[Start of Attachment]

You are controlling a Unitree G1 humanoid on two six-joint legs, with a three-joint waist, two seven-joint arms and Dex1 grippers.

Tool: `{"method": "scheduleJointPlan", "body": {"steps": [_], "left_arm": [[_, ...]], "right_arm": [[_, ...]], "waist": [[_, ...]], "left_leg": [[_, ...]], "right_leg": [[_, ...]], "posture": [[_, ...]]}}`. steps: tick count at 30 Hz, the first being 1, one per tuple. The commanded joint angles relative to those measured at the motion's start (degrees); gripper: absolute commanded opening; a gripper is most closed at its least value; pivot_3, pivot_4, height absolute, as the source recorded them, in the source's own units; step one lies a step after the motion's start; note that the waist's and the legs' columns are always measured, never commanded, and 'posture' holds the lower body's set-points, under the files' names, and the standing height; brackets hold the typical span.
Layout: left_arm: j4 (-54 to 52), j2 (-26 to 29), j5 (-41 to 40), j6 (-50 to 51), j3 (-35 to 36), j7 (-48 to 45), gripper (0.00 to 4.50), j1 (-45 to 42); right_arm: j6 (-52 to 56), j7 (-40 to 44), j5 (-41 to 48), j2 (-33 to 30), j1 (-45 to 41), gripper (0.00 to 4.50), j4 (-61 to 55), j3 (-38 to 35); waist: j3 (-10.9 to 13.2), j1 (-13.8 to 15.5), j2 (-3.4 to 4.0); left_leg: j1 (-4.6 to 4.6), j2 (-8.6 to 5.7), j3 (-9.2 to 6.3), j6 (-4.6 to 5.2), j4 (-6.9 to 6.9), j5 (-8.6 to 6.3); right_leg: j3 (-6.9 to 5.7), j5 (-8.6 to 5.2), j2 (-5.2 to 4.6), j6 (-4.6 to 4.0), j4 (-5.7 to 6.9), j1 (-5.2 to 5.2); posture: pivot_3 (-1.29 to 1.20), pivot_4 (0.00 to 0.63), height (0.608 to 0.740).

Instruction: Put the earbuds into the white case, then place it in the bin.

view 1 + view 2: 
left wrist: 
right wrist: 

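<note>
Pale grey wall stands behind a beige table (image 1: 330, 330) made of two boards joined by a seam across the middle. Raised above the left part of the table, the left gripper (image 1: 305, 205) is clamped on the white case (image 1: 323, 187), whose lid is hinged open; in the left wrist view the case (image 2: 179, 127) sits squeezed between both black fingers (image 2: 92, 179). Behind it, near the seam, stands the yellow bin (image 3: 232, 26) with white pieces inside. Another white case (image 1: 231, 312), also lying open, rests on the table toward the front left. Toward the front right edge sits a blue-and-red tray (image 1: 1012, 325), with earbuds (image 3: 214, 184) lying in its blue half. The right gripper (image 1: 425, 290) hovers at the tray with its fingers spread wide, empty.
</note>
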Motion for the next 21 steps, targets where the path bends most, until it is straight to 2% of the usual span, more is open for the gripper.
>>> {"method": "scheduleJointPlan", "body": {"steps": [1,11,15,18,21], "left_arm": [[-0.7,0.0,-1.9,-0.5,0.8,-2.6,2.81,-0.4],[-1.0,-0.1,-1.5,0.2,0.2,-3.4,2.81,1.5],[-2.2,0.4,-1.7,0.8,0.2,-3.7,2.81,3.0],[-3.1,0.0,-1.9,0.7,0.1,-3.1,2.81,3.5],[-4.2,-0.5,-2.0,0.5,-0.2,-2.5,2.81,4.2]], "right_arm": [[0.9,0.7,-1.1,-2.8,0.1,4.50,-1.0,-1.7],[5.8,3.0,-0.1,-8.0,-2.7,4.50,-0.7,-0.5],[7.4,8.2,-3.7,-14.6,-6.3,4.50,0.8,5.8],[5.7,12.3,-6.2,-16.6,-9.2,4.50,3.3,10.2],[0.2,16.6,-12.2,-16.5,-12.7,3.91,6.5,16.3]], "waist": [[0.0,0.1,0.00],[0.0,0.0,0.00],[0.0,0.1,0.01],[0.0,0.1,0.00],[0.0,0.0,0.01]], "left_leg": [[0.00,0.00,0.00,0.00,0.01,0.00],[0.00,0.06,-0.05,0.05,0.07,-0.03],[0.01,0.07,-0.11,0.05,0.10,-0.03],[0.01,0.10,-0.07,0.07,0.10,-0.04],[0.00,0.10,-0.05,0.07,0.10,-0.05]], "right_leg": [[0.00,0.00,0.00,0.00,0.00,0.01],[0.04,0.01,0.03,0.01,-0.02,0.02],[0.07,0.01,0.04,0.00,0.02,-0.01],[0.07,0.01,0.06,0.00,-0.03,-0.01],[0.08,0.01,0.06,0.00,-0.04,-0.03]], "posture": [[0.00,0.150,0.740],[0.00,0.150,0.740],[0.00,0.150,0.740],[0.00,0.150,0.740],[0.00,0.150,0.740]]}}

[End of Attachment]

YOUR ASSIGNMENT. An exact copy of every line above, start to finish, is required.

ANSWER BOX.
You are controlling a Unitree G1 humanoid on two six-joint legs, with a three-joint waist, two seven-joint arms and Dex1 grippers.

Tool: `{"method": "scheduleJointPlan", "body": {"steps": [_], "left_arm": [[_, ...]], "right_arm": [[_, ...]], "waist": [[_, ...]], "left_leg": [[_, ...]], "right_leg": [[_, ...]], "posture": [[_, ...]]}}`. steps: tick count at 30 Hz, the first being 1, one per tuple. The commanded joint angles relative to those measured at the motion's start (degrees); gripper: absolute commanded opening; a gripper is most closed at its least value; pivot_3, pivot_4, height absolute, as the source recorded them, in the source's own units; step one lies a step after the motion's start; note that the waist's and the legs' columns are always measured, never commanded, and 'posture' holds the lower body's set-points, under the files' names, and the standing height; brackets hold the typical span.
Layout: left_arm: j4 (-54 to 52), j2 (-26 to 29), j5 (-41 to 40), j6 (-50 to 51), j3 (-35 to 36), j7 (-48 to 45), gripper (0.00 to 4.50), j1 (-45 to 42); right_arm: j6 (-52 to 56), j7 (-40 to 44), j5 (-41 to 48), j2 (-33 to 30), j1 (-45 to 41), gripper (0.00 to 4.50), j4 (-61 to 55), j3 (-38 to 35); waist: j3 (-10.9 to 13.2), j1 (-13.8 to 15.5), j2 (-3.4 to 4.0); left_leg: j1 (-4.6 to 4.6), j2 (-8.6 to 5.7), j3 (-9.2 to 6.3), j6 (-4.6 to 5.2), j4 (-6.9 to 6.9), j5 (-8.6 to 6.3); right_leg: j3 (-6.9 to 5.7), j5 (-8.6 to 5.2), j2 (-5.2 to 4.6), j6 (-4.6 to 4.0), j4 (-5.7 to 6.9), j1 (-5.2 to 5.2); posture: pivot_3 (-1.29 to 1.20), pivot_4 (0.00 to 0.63), height (0.608 to 0.740).

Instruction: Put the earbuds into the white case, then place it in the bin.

view 1 + view 2: 
left wrist: 
right wrist: 

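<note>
Pale grey wall stands behind a beige table (image 1: 330, 330) made of two boards joined by a seam across the middle. Raised above the left part of the table, the left gripper (image 1: 305, 205) is clamped on the white case (image 1: 323, 187), whose lid is hinged open; in the left wrist view the case (image 2: 179, 127) sits squeezed between both black fingers (image 2: 92, 179). Behind it, near the seam, stands the yellow bin (image 3: 232, 26) with white pieces inside. Another white case (image 1: 231, 312), also lying open, rests on the table toward the front left. Toward the front right edge sits a blue-and-red tray (image 1: 1012, 325), with earbuds (image 3: 214, 184) lying in its blue half. The right gripper (image 1: 425, 290) hovers at the tray with its fingers spread wide, empty.
</note>
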Motion for the next 21 steps, targets where the path bends most, until it is straight to 2% of the usual span, more is open for the gripper.
>>> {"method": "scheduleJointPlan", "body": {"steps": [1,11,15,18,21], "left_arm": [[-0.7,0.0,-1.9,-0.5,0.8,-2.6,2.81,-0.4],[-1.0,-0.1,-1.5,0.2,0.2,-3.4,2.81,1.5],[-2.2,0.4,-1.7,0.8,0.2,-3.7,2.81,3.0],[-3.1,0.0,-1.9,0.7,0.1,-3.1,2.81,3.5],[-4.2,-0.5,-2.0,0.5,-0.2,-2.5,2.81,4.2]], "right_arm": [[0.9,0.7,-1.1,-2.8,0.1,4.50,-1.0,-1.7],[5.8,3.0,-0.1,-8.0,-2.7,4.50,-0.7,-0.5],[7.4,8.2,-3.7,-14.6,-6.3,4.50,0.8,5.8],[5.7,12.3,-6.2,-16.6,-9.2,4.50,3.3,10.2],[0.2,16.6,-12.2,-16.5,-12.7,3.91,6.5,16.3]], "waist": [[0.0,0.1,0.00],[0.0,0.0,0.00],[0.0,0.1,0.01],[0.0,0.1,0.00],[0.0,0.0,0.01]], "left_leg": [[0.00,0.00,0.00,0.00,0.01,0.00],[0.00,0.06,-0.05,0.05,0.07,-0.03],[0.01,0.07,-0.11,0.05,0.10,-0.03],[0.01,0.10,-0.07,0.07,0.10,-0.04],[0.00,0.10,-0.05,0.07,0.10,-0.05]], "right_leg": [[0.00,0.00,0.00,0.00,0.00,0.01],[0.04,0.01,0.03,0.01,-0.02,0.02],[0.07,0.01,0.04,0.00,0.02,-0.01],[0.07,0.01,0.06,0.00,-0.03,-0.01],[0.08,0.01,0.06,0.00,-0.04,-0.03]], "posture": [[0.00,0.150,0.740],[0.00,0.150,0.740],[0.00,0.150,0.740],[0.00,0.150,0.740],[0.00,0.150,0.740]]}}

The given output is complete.